Agreed. Unless its a pure friction pitch (which is somewhat rare), then I like something that can edge and smedge. For example, if you want to climb Tuolumne knobby slabs, then Mythos are a death wish for your feet. I prefer the 5.10 Anasazi Blanco if I need more edging power and the Sportiva Viper if I need to do a bit more smearing.
J. Albers
From Colorado
Joined Jul 11, 2008
2,221 points
Administrator
Apr 25, 2013
El Chorro
J. Albers wrote:
...if you want to climb Tuolumne knobby slabs, then a Mythos is a death wish for your feet...


Ouch, my toes hurt just thinking about that!
Ryan Williams
From London (sort of)
Joined May 10, 2009
1,468 points
Apr 25, 2013
Bucky
Ryan Williams wrote:
Ouch, my toes hurt just thinking about that!


Yeah, most of the CA slab aficionados I know actually wear Aces or something similar to avoid the ouch of soft shoes. In fact, I know a guy who has a prosthetic leg and swears that his homemade shoe is cheating in the Meadows because he can rest ad-infinitum by simply standing on his "board" foot (then again Super Pete climbs 5.14 so take that for what its worth!)
J. Albers
From Colorado
Joined Jul 11, 2008
2,221 points
May 4, 2013
The "crack"
so I went to the shop today and tried on the Mythos. I have a pretty wide foot and when I tried them on they felt pretty narrow. The guy who owned the shop said that he would recommend climbing 9 or 10 pitches in them and see how they feel because of the leather. is there anyone out there who has a wide foot and still climbs in the mythos? do you still like them or are they more of a shoe for the more narrow footed climber?

photocodo
photocodo
From Hendersonville, NC
Joined May 15, 2012
123 points
May 4, 2013
Stone of Ignorance.
I use the Mythos for pure smearing / friction ( but have narrow feet); and also use them for thin cracks - such as Serenity in Yosemite.
I use the Miura (in a smaller, more painful size) for climbs with more edging.
sibylle
From Colorado
Joined Aug 2, 2005
4,535 points
May 5, 2013
Imaginate
I have wide feet. I bought into the myth that mythos are so soft they will form to your foot after a bunch of pitches. But it didn't work that way for me. I've worn my mythos through a couple of resoles, but they still don't fit well and I mostly just use them when the climbing is easy so I can save my TC pros.

TC pros are a fantastic slab shoe.
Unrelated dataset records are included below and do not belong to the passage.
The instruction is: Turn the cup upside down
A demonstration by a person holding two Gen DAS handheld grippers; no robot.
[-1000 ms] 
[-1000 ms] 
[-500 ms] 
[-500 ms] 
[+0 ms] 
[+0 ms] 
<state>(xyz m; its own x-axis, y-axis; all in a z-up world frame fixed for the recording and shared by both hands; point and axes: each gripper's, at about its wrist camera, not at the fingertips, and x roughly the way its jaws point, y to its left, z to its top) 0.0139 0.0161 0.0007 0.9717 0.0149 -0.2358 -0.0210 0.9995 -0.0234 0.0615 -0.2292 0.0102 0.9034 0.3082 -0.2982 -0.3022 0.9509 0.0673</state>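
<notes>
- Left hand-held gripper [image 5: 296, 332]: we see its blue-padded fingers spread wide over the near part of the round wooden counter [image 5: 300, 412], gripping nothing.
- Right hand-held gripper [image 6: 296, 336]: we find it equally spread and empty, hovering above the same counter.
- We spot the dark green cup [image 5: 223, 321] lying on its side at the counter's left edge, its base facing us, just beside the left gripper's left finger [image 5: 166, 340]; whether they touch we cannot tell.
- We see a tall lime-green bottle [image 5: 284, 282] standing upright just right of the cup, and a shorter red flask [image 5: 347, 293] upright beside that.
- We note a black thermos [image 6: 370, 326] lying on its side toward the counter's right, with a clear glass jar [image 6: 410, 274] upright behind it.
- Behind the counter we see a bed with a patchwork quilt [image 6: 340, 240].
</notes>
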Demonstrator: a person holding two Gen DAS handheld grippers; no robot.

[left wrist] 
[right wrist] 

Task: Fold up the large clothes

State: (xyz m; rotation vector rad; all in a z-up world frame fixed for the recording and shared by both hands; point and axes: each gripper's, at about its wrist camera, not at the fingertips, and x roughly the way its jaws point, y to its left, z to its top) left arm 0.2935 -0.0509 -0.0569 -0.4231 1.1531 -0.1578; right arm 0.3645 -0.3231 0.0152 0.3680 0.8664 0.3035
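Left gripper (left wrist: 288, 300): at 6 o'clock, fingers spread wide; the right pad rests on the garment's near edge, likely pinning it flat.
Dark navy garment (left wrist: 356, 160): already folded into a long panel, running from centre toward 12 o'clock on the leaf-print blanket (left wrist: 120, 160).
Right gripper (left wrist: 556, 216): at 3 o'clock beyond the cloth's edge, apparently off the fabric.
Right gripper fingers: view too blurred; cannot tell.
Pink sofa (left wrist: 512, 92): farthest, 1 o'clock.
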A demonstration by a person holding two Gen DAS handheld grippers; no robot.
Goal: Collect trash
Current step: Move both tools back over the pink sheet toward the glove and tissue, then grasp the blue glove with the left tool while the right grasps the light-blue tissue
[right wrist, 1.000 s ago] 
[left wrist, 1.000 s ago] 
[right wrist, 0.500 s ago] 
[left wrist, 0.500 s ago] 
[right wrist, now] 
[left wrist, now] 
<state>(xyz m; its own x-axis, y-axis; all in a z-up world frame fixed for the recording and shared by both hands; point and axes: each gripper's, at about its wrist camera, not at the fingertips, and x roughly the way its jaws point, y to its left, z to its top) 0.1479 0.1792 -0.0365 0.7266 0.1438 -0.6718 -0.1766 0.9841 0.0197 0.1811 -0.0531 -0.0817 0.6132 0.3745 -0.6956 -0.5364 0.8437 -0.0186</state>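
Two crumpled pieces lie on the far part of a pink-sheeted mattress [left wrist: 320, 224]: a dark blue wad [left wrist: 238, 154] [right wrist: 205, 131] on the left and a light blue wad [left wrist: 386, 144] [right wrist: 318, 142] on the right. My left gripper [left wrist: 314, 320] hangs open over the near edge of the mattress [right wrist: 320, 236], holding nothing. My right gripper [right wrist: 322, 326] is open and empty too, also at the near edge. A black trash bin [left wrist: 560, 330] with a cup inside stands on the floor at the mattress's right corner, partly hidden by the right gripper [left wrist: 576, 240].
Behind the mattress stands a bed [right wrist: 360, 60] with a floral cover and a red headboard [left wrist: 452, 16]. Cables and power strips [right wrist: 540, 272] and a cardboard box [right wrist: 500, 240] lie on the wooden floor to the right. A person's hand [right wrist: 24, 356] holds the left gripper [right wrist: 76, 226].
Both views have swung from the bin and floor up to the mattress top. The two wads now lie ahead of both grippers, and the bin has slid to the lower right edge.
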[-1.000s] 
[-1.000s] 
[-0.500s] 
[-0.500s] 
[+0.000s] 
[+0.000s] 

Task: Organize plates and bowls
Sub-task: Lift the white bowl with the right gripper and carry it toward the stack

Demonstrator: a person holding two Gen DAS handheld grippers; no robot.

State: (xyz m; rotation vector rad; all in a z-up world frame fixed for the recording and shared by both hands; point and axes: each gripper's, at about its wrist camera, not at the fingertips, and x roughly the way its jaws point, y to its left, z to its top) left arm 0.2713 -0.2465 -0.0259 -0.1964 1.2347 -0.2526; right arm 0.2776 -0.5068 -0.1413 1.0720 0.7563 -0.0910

The stiff sole is helpful, and one you break them in they smear as well as edge.
David Appelhans
From Medford, MA
Joined Nov 11, 2007
350 points
May 5, 2013
PatrickV wrote:
Solutions.


Seems counter intuitive, but I agree.
Adam Baxter
From Estes Park, CO
Joined Sep 28, 2006
52 points
May 5, 2013
Lincoln Lake
I am a slab enthusiast and really like the way my Scarpa Force perform on slab. They edge well and also smear very well, making them a great all around slab shoe for me. Mike Morin
From On the Road
Joined Nov 4, 2007
1,277 points
May 5, 2013
Profile Pic
Mythos work great at Stone and Looking Glass. I haven't climbed at Cedar,yet, so I can't say how well they will work there. Being unlined leather, they will stretch quite a bit so make sure they are tight when you buy them Mark Byers
Joined Sep 19, 2011
57 points
Jun 3, 2013
How did they work out for you?

I have super wide feet (width is "E") and I wear mythos. As a reference my feet are about 8.5" long and 3.9" wide. healthyfeetstore.com/width-siz... Going by the width of my feet, if I were to have normal width feet, my foot should be a size 9-9.5 in men's shoes (and apparently some narrow footed men with my width feet wear size 11-11.5 shoes). However, I wear a size 3.5 in men's shoes.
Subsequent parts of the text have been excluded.